高淑芬的头发散在落叶上,嘴唇翕动着,断断续续地发出声音。
那声音不大,但在安静的夜间山林里,每一声都清晰得过分。
四十年来,高淑芬从来不知道自己能发出这种声音。
前夫跟她过了六年,她从没这样过。
不是不想,是没感觉。
前夫那个窝囊废,三分钟解决战斗,翻个身就打呼噜,留她一个人瞪着天花板数裂缝。
但曹之爽不一样,让她体会到了女人的快乐。
月亮从东边挪到了西边。
松林里的风凉了又暖,暖了又凉。
不知道过了多久。
高淑芬整个人瘫在草地上,一动不动。
四肢摊开,像一个大字。
眼睛半睁半闭,嘴唇微张着,浑身上下冒着热气。
头发全湿了,一缕一缕粘在脸上。
身上到处是草屑、松针、泥土混合的痕迹。
她活了四十年,从来没有过这种感觉。
像是被人从头到脚拆散了,又重新拼好了。
每一块骨头、每一寸皮肤都松了,软了。
整个人像泡在温泉里,酥麻的、暖洋洋的。
前半辈子白活了——
这是高淑芬脑子里唯一一个念头。
“你……你是人还是畜生……”
高淑芬用仅存的一点力气挤出了一句话。
曹之爽躺在旁边的草地上,两手枕在脑后,看着头顶的星空。
“你叫那么大声,把山里的鸟都吓跑了。”
“你闭嘴。”
高淑芬翻了个身,想用胳膊肘撑起来。
没成功。
胳膊抖了两下,又趴回去了。
“我站不起来了。”
“正常。”
“正常个屁!我明天还要上工地!”
“请假。”
“我什么时候请过假?干了十几年工地我连感冒都没请过!”
曹之爽侧过头看她。
月光下,高淑芬趴在草地上的样子,跟工地上那个骂骂咧咧的女强人判若两人。
这会儿她就是一个被折腾得七荤八素的四十岁女人。
没有安全帽,没有工装夹克,没有对讲机。
只有散乱的头发、红肿的嘴唇、和一双没了神的眼睛。
“曹之爽。
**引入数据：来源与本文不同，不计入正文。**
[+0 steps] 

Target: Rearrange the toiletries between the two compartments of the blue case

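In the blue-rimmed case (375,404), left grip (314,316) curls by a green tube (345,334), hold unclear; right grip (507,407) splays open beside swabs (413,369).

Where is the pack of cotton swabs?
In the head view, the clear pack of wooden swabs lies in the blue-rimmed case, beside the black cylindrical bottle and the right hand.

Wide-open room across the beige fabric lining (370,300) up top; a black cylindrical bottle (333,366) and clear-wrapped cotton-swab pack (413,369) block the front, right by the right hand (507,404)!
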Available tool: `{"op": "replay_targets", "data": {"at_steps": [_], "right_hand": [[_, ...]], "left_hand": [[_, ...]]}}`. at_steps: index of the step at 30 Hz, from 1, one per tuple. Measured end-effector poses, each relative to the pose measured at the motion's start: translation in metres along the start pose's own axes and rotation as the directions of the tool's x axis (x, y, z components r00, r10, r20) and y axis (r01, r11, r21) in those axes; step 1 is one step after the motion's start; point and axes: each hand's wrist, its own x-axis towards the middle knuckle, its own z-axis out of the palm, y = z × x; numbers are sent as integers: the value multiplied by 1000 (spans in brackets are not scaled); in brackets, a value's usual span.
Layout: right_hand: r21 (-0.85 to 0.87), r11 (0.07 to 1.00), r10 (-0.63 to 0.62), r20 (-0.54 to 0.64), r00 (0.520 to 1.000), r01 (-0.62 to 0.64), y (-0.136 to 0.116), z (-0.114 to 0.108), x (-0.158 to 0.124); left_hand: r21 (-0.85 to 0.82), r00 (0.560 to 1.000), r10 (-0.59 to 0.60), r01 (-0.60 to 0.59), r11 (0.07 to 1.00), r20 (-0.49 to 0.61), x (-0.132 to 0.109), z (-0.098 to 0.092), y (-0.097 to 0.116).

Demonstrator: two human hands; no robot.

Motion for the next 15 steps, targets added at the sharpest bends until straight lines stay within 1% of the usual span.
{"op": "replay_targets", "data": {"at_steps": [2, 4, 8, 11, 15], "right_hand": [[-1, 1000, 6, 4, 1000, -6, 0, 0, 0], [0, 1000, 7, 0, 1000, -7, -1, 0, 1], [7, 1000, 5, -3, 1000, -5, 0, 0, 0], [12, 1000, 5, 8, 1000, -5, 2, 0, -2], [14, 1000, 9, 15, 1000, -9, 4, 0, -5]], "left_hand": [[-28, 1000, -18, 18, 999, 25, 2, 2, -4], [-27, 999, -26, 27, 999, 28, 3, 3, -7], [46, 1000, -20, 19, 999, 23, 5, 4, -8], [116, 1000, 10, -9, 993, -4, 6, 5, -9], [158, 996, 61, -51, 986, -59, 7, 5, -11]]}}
”
“嗯。”
“你以后……还会这样对我吗?”
声音很轻。
轻得差点被风吹散。
曹之爽坐起来,把自己的外套从旁边捡起来,盖在她身上。
“你先把衣服穿上,别着凉了。”
“你回答我。”
曹之爽低头看着她。
高淑芬的眼睛在月光下亮晶晶的,里面有期待,有忐忑,还有一点点四十岁女人才有的、不太敢奢望的小心翼翼。
“你听话我就对你好。”
“什么叫听话?”
“第一,别再叫我流氓。”
“行。”
“第二,以后身体不舒服要说。别硬扛。”
“嗯。”
“第三。”
“什么?”
曹之爽弯下腰,嘴唇贴在她的耳朵上。
说了一句话。
高淑芬的脸又红了。
“曹之爽你流……”
她咬住了舌头,把“流氓”两个字硬生生咽了回去。